## [Exercise requirements]
An exact copy of all the data below is required.

[Recorded information]

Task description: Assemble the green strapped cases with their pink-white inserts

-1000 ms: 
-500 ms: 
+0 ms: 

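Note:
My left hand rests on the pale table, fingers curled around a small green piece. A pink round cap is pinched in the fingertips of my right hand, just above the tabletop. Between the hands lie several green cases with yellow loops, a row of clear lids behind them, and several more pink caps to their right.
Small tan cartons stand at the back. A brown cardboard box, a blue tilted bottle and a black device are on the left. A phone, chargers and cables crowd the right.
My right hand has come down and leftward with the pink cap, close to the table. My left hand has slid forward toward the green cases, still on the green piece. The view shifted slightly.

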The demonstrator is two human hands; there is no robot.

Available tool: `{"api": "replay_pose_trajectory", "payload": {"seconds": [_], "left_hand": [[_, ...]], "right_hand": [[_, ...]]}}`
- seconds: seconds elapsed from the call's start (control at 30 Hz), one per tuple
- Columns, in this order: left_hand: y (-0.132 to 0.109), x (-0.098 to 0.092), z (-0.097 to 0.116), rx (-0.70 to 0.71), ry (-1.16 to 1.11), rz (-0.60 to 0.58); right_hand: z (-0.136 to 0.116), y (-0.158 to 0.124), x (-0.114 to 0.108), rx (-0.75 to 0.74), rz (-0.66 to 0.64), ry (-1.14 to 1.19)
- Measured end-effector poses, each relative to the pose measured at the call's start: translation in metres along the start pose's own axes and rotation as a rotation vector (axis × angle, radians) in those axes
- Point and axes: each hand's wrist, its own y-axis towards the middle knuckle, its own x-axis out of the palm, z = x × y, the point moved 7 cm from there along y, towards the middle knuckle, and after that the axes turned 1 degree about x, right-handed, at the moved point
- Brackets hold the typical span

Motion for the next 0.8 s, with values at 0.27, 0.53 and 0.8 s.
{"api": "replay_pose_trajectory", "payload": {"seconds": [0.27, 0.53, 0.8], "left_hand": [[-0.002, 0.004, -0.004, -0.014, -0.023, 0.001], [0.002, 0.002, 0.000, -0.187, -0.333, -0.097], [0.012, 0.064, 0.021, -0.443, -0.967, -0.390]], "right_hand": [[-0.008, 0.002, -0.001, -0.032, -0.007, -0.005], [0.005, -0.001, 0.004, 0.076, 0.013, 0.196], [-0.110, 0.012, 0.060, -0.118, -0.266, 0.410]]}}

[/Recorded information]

## [Problem solution]
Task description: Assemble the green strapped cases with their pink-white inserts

-1000 ms: 
-500 ms: 
+0 ms: 

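Note:
My left hand rests on the pale table, fingers curled around a small green piece. A pink round cap is pinched in the fingertips of my right hand, just above the tabletop. Between the hands lie several green cases with yellow loops, a row of clear lids behind them, and several more pink caps to their right.
Small tan cartons stand at the back. A brown cardboard box, a blue tilted bottle and a black device are on the left. A phone, chargers and cables crowd the right.
My right hand has come down and leftward with the pink cap, close to the table. My left hand has slid forward toward the green cases, still on the green piece. The view shifted slightly.
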
The demonstrator is two human hands; there is no robot.

Available tool: `{"api": "replay_pose_trajectory", "payload": {"seconds": [_], "left_hand": [[_, ...]], "right_hand": [[_, ...]]}}`
- seconds: seconds elapsed from the call's start (control at 30 Hz), one per tuple
- Columns, in this order: left_hand: y (-0.132 to 0.109), x (-0.098 to 0.092), z (-0.097 to 0.116), rx (-0.70 to 0.71), ry (-1.16 to 1.11), rz (-0.60 to 0.58); right_hand: z (-0.136 to 0.116), y (-0.158 to 0.124), x (-0.114 to 0.108), rx (-0.75 to 0.74), rz (-0.66 to 0.64), ry (-1.14 to 1.19)
- Measured end-effector poses, each relative to the pose measured at the call's start: translation in metres along the start pose's own axes and rotation as a rotation vector (axis × angle, radians) in those axes
- Point and axes: each hand's wrist, its own y-axis towards the middle knuckle, its own x-axis out of the palm, z = x × y, the point moved 7 cm from there along y, towards the middle knuckle, and after that the axes turned 1 degree about x, right-handed, at the moved point
- Brackets hold the typical span

Motion for the next 0.8 s, with values at 0.27, 0.53 and 0.8 s.
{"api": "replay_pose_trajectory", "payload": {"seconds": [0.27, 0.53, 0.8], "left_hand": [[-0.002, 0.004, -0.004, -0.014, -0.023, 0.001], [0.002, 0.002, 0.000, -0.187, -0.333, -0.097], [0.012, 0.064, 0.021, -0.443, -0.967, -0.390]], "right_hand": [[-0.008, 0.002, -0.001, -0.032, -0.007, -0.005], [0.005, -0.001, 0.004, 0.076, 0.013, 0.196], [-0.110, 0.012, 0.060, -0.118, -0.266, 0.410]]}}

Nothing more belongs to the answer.